CAN, LIN, Ethernet: Why a Single Car Generates 2–5 Million Messages/Day

CAN, LIN, AND ETHERNET:

WHY A SINGLE CAR GENERATES 2–5 MILLION MESSAGES PER DAY

When the automotive world speaks of “vehicle data,” most people imagine simple telemetry – GPS coordinates, speed, maybe battery state. Reality is radically more complex.

A connected vehicle produces a torrent of internal messages, millions per day, long before any telematics system touches the data.

This is the hidden world of in-vehicle networks.

1. Understanding CAN: The Nervous System of the Vehicle

CAN (Controller Area Network) is the most important communication protocol inside a car.
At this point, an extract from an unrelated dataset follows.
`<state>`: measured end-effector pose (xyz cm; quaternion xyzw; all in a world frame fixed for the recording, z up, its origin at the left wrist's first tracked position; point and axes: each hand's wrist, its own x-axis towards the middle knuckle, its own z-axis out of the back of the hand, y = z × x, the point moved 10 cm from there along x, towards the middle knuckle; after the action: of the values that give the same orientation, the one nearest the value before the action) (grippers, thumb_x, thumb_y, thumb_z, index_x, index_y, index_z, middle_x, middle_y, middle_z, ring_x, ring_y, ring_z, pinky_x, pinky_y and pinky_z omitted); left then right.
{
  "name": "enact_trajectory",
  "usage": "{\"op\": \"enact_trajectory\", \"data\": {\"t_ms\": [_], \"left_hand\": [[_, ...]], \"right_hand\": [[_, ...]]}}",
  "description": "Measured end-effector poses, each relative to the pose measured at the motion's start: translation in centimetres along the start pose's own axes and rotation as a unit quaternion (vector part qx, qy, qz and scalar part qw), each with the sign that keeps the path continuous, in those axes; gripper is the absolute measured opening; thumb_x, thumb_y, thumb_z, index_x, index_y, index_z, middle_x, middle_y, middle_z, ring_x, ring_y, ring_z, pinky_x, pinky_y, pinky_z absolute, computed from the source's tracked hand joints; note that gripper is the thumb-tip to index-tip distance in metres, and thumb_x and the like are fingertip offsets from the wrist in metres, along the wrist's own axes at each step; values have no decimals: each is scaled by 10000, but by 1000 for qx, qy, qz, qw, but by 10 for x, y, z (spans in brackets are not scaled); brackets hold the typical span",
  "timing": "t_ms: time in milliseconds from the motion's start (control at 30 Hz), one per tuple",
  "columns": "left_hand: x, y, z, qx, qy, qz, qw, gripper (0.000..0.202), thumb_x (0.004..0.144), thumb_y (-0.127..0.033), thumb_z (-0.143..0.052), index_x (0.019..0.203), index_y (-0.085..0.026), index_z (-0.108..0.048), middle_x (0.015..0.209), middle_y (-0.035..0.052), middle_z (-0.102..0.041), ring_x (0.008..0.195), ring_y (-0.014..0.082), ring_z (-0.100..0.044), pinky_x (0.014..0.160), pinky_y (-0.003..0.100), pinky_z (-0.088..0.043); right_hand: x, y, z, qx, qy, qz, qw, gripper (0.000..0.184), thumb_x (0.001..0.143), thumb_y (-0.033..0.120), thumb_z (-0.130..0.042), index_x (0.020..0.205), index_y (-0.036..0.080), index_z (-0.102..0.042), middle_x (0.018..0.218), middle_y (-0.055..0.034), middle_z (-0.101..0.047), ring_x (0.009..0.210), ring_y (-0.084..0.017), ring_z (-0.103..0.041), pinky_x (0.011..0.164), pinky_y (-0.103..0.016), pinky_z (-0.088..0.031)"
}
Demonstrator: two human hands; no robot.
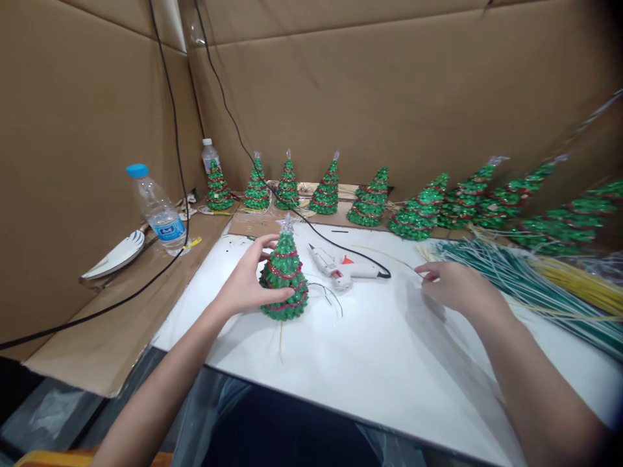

It carries messages related to:

  • Brake pressure
  • Accelerator position
  • Steering angle
  • Wheel speed
  • Gear position
  • Engine torque
  • Battery state
  • ADAS sensor fusion outputs

A single brake application can generate dozens of messages. Multiply that by all driving behaviors—and then multiply again by all sensors operating in parallel.

This is why 2–5 million messages/day is normal. (Confirmed in x18’s technical documentation.)

2. Why Vehicles Generate So Much Data
Reason 1: Real-time deterministic control

Many ECUs send the same type of message every 10 – 20 milliseconds, regardless of vehicle state.

Reason 2: Redundancy for safety

Critical signals are repeated multiple times to ensure reliability.

Reason 3: Sensor fusion for ADAS

Modern cars read from radar, cameras, ultrasonic sensors, and inertial measurement systems simultaneously.

Reason 4: Software-defined logic

SDVs centralize data, meaning more stream consolidation, more duplication, more logging.

Telematics systems only capture a tiny fraction of this internal data – but that fraction is enough to enable predictive maintenance, risk scoring, and behavioral analytics.

3. Automotive Ethernet: The Bandwidth Revolution

As vehicles move toward L2+/L3 autonomy, CAN no longer suffices.

Automotive Ethernet enables:
  • High-throughput ADAS processing
  • Camera-to-ECU data flows
  • High-resolution sensor networks
  • Data-hungry autonomy algorithms

This increases message volume even more.

4. How Telematics Turns Raw Data Into Intelligence

OBD-based devices like OBDx or OEM TCUs tap into CAN and Ethernet networks to extract key signals:

  • Engine performance curves
  • Brake degradation patterns
  • Torque fluctuations
  • Battery anomalies
  • Steering/handling irregularities
  • EV thermal management patterns

Platforms like ForeFix convert these signals into predictive maintenance insights.

Telematics does not create data. It reveals the massive river of information already flowing inside the car.

5. Why This Matters for Cybersecurity

High-volume messaging creates complexity. Complexity creates an attack surface.

  • CAN is unencrypted
  • Messages lack authentication
  • ECUs trust each other implicitly
  • A compromised node can impersonate others

Understanding the data flow is essential to securing it.

This is why tools like VulnCar and monitoring systems like VSOC are critical – they map, analyze, and protect the internal network’s behavior.

6. Conclusion

A vehicle is not “becoming” a data machine.  It has always been one.

The difference in 2025 is that the world finally has:

  • The telematics to read it
  • The AI to interpret it
  • The cybersecurity to protect it

And the companies capable of delivering all three – such as x18 – will shape the future of connected mobility.